A child’s greatest need is relationship. They need to know that you care, in spite of their scary behaviors and feelings. But here is the hardest part; this means that you need to be a behavior detective and ask the ‘why’ behind the behavior. Behind every scary behavior is an unmet need and this will answer the ‘why’.
- The student who angrily pushed all the papers off their desk and yelled, “I hate you, f#@k off”, did not do that because he is a bad kid. A behavior detective may have learned that he has been in foster care for 18 months and is on his fourth foster home.

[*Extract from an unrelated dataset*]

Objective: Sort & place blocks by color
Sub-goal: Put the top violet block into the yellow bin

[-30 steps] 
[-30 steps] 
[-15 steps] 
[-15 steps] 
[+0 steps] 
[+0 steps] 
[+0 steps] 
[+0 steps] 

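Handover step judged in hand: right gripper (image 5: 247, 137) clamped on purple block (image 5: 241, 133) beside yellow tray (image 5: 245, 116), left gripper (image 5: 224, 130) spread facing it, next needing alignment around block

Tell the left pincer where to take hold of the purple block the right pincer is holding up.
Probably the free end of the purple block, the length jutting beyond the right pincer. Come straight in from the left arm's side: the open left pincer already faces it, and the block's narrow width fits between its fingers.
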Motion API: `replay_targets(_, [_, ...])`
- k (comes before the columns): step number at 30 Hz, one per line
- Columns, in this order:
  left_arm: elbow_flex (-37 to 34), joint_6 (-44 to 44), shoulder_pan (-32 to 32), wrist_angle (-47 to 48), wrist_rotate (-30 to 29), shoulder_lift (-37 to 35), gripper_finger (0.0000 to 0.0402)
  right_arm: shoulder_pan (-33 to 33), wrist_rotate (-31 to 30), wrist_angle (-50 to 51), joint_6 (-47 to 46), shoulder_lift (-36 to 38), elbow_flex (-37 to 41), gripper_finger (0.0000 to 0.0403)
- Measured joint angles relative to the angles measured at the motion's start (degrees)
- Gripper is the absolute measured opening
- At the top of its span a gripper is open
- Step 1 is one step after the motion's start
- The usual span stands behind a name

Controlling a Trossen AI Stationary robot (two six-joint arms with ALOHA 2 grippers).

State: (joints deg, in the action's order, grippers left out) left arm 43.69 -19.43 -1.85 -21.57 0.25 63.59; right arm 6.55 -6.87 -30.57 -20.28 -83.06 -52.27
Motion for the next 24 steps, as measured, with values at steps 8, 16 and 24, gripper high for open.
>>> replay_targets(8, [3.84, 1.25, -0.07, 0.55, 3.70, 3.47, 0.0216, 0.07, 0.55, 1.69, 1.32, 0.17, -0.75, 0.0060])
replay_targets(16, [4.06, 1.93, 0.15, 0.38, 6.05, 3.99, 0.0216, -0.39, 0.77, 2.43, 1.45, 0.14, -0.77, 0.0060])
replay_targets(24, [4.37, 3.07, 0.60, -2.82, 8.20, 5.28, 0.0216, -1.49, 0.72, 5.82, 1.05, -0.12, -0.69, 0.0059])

- The child whom you just met that reached up and kissed your hand did not do that because they are so loving. A behavior detective understands that she did this because her brain was wired to survive in an orphanage by being charming and cute.
- The kid who is constantly talking, fidgeting and unable to complete seatwork, is not always ADHD. A behavior detective has learned that he is being raised by his grandparents and he is often put in charge of his younger siblings.

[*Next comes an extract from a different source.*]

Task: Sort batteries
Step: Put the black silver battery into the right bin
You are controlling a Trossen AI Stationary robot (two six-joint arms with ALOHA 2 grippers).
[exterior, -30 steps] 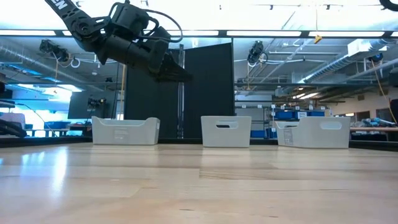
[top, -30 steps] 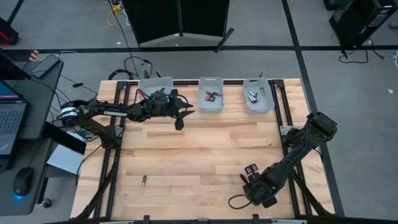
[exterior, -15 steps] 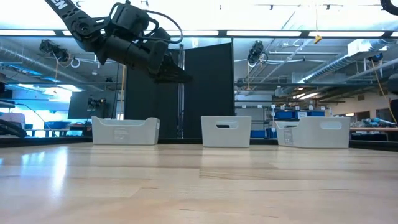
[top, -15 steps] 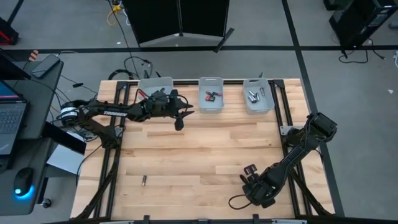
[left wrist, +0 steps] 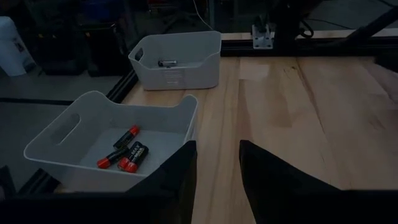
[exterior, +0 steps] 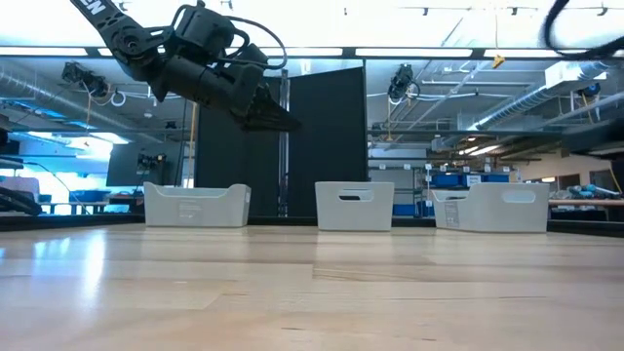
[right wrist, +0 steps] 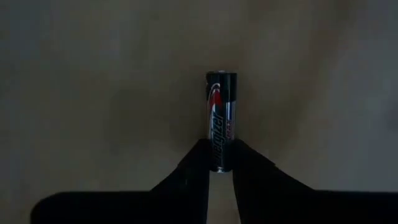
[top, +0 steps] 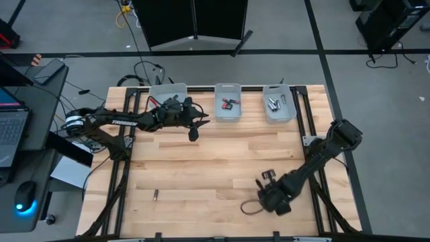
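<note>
A black and silver battery with a red mark shows in the right wrist view, with my right gripper shut on one end. In the high view that gripper is near the table's near right and covers the battery. Another battery lies alone on the wood at the near left. Red and black batteries lie in the middle bin, and silver ones in the right bin. My left gripper hangs open above the table, beside the left bin. My right gripper pinches one end of the battery between its two fingertips. The fingers point down and lie across the battery. The battery is level, with most of its length sticking out past the fingers. I cannot tell whether it still rests on the wood.
Three pale plastic bins stand in a row along the far edge. Bare wood lies between them and the near edge. The table frame's black rails run along both sides. A desk with a laptop stands off the table's left.
My right gripper has shifted a little toward the table's left and far edges. My left arm has kept still.
</note>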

What is happening in these behavior moments is a brain searching for a bear in what the brain deems an unsafe situation. You can show your student safety through predictability, routine and tiny successes; not through rewards and consequences.
You should never punish a child for a behavior born of survival. You are literally punishing an adaptation to extreme stress.

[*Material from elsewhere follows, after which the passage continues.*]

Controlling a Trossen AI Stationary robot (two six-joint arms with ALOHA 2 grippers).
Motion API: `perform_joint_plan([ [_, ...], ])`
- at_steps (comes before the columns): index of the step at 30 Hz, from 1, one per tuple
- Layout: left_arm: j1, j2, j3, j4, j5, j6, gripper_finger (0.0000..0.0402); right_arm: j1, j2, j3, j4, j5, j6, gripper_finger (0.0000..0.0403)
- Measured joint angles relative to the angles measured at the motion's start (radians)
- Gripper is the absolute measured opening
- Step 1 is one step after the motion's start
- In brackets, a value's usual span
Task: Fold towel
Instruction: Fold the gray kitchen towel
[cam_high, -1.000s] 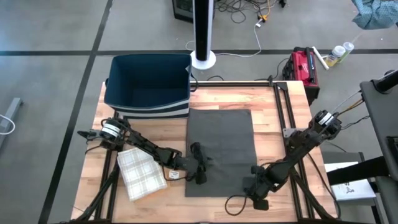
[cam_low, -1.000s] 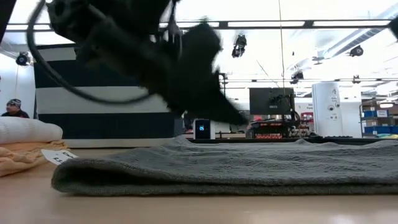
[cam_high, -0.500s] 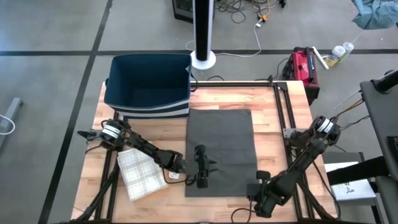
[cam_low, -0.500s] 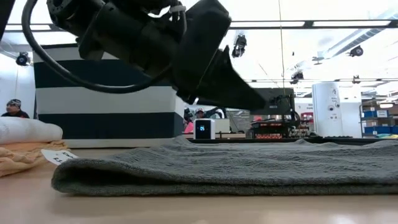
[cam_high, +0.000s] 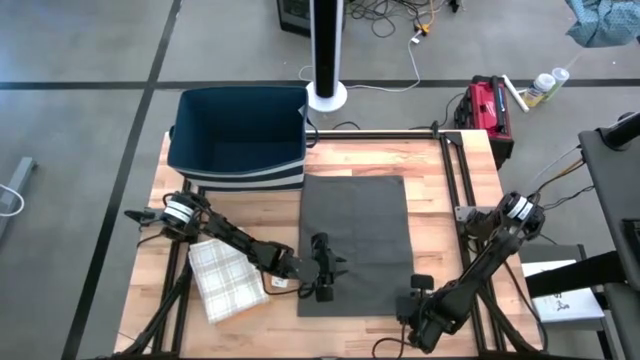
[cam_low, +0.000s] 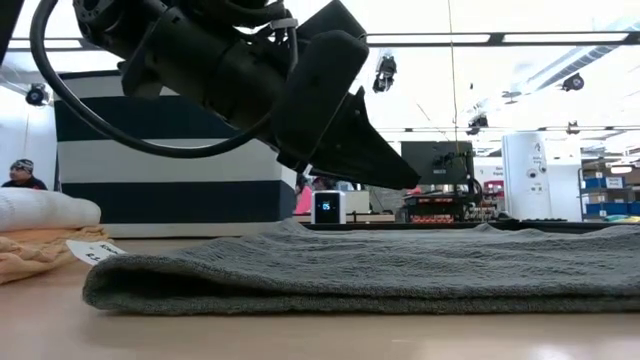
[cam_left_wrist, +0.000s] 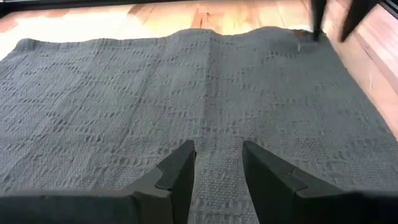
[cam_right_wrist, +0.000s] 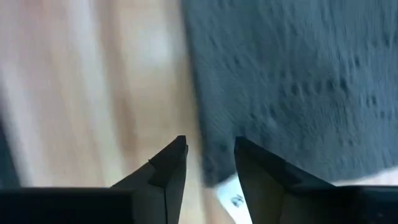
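Observation:
A dark grey towel lies flat on the wooden table, folded, and its thick near edge faces the low view. My left gripper hovers open just above the towel's near left part, fingers slanting toward the table's right; in the low view the left gripper stands clear of the cloth. My right gripper points down, open, over the towel's near right edge, with bare wood beside it.
A dark blue bin stands at the table's far left. A folded plaid cloth lies at the near left beside the left arm, showing as a pale stack in the low view. A person sits far behind.
My right gripper has drawn away from the towel's near right corner toward the table's near edge, and its arm has swung with it. My left gripper has rolled slightly above the towel. The towel has stayed flat where it was.

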Motion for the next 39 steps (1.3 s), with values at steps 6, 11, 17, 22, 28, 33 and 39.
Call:
perform_joint_plan([
  [6,0.000,0.000,0.000,-0.004,0.000,-0.001,0.0128,0.005,0.033,-0.005,-0.011,0.006,0.010,0.0124],
  [11,-0.002,0.000,0.000,-0.005,0.000,-0.004,0.0119,0.005,0.034,-0.004,-0.010,0.007,0.016,0.0103],
  [17,-0.002,0.000,0.000,-0.005,0.005,-0.004,0.0110,0.005,0.031,-0.003,-0.010,-0.003,0.026,0.0088],
  [22,-0.002,0.000,0.000,-0.005,0.008,-0.004,0.0111,0.005,0.022,-0.003,-0.009,-0.029,0.036,0.0085],
  [28,-0.002,0.000,0.000,-0.005,0.008,-0.005,0.0120,0.005,0.020,-0.003,-0.009,-0.030,0.035,0.0097],
  [33,-0.002,0.000,0.000,-0.005,0.008,-0.008,0.0123,0.003,0.020,-0.006,-0.011,-0.030,0.036,0.0098],
  [39,-0.002,-0.001,0.000,-0.005,0.008,-0.008,0.0116,0.003,0.020,0.000,-0.013,-0.030,0.034,0.0080],
])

“Caring adults act as resources that keep track of a child’s moods, their beliefs, their qualities. Safe and reliable relationships are the backup discs for children and young people when their own memory storage units have failed.” (Australian Childhood Foundation)
At the end of your classroom day, you will send my child home. My hope is that with each passing day, they learn to thrive at school, not just survive. I hope that they will find safety and security in your classroom.
Here’s how you can help keep the bear out of your room –
- Teach to the emotional age, not the chronological age. Meet the student where they are at in that moment in time.
- Consider all extreme behavior within the context of survival to better understand ‘why he keeps doing that?’
- Repetition and routine is important because with every positive experience the impact on the brain grows.
- Traumatized children expect the worst and focus on the negative. If you understand this, you will be better prepared for it.
- Childhood neglect is the most damaging trauma. The child must not have basic needs threatened in any way or survival will be all they think about.
- At the point the child was abused, the brain was focused on survival not learning. The development the child missed due to abuse will need extra attention.
- Traumatized children will often score lower on IQ tests than their true ability. Retest when their environment is helping them heal and watch the scores go up.
- The goal in healing trauma is when the child becomes agitated to help them learn skills to reduce the agitation. This repeated cycle is what most helps the child.
- Promote play with traumatized children. Play is very healing to the brain and the emotions.
- Don’t give up hope! The human brain is capable of healing in ways we do not yet understand. It may be a long road to healing and the child may not get there while still in your classroom, but every situation makes a difference. (excerpts from Traumatic Experience and the Brain, A Handbook for Understanding and Treating Those Traumatized as Children.)